Logo Questions Linux Laravel Mysql Ubuntu Git Menu
 

BeautifulSoup can't find class that exists on webpage?

So I am trying to scrape the following webpage https://www.scoreboard.com/uk/football/england/premier-league/,

Specifically the scheduled and finished results. Thus I am trying to look for the elements with class = "stage-finished" or "stage-scheduled". However when I scrape the webpage and print out what page_soup contains, it doesn't contain these elements.

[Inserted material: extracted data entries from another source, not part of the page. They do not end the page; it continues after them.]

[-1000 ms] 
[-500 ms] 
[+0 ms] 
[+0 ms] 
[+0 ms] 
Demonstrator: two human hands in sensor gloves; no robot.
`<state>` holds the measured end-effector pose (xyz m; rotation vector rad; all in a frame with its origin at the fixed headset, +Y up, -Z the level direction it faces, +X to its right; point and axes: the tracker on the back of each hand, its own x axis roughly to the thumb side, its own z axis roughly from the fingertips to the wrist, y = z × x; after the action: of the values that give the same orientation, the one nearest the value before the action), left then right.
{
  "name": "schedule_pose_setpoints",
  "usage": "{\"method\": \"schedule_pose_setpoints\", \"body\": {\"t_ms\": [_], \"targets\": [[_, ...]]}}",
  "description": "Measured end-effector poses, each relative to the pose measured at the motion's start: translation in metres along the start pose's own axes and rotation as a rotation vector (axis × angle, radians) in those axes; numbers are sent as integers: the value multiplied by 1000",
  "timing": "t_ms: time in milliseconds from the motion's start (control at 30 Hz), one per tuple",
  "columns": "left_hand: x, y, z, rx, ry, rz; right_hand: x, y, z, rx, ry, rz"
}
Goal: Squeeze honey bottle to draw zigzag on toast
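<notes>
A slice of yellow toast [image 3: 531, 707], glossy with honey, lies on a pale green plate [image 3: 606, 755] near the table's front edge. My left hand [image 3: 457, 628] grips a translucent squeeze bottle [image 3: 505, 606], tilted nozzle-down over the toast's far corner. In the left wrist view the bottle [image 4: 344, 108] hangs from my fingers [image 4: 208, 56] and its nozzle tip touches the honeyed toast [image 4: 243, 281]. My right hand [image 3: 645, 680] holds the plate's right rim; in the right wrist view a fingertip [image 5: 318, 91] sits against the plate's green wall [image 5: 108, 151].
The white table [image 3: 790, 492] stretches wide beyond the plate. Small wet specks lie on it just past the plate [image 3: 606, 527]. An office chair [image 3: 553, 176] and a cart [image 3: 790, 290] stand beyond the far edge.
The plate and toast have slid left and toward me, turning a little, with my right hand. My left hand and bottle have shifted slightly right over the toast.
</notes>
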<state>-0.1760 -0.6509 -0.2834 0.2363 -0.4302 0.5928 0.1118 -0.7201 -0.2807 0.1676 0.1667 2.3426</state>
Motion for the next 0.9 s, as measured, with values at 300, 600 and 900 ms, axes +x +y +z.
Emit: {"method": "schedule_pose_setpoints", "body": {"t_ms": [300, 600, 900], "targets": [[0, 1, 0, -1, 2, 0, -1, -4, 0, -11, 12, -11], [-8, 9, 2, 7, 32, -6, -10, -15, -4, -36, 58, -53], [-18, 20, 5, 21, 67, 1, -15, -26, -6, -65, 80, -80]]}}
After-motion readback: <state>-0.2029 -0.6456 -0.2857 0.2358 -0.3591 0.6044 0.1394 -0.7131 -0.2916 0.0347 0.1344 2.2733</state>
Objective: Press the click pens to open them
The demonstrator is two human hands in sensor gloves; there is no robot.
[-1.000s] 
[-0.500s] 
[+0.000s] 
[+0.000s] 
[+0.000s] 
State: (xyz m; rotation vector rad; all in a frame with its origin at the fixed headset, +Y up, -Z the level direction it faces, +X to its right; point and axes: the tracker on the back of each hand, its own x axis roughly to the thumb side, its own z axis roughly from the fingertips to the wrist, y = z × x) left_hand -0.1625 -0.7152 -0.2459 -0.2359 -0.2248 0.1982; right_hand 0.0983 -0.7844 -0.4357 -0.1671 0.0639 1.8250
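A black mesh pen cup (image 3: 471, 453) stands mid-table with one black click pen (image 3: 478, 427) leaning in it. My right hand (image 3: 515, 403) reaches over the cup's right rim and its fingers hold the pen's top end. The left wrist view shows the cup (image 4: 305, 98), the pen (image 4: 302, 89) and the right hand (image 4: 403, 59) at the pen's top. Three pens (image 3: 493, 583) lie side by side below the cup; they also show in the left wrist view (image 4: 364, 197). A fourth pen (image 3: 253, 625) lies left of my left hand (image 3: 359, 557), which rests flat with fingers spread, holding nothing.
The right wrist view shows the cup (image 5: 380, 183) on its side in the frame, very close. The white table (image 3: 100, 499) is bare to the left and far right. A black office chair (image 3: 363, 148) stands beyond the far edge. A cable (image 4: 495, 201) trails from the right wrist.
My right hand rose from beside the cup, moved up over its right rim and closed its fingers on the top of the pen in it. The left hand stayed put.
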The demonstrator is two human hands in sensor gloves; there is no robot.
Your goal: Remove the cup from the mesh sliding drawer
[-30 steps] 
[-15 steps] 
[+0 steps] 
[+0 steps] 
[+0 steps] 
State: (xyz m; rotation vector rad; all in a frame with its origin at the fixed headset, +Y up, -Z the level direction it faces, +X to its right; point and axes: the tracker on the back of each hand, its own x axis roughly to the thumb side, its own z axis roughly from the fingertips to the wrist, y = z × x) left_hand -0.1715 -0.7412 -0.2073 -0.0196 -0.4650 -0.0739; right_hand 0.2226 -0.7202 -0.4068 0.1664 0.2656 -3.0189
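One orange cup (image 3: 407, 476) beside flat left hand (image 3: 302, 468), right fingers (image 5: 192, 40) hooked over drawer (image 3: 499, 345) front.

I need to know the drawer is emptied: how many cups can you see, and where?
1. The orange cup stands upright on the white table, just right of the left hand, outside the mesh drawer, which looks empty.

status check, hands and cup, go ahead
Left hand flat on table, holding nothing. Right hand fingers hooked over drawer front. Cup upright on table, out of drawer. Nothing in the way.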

I found another SO question with an answer saying that this is because it is loaded via AJAX and I need to look at the XHR under the network tab on chrome dev tools to find the file thats loading the necessary data, however it doesn't seem to be there?

import bs4
import requests
from bs4 import BeautifulSoup as soup
import csv
import datetime

myurl = "https://www.scoreboard.com/uk/football/england/premier-league/"
headers = {'User-Agent':'Mozilla/5.0 (X11; Linux x86_64) AppleWebKit/537.36 (KHTML, like Gecko) Chrome/47.0.2526.106 Safari/537.36'}
page = requests.get(myurl, headers=headers)

page_soup = soup(page.content, "html.parser")

scheduled = page_soup.select(".stage-scheduled")
finished = page_soup.select(".stage-finished")
live = page_soup.select(".stage-live")
print(page_soup)
print(scheduled[0])

The above code throws an error of course as there is no content in the scheduled array.

My question is, how do I go about getting the data I'm looking for?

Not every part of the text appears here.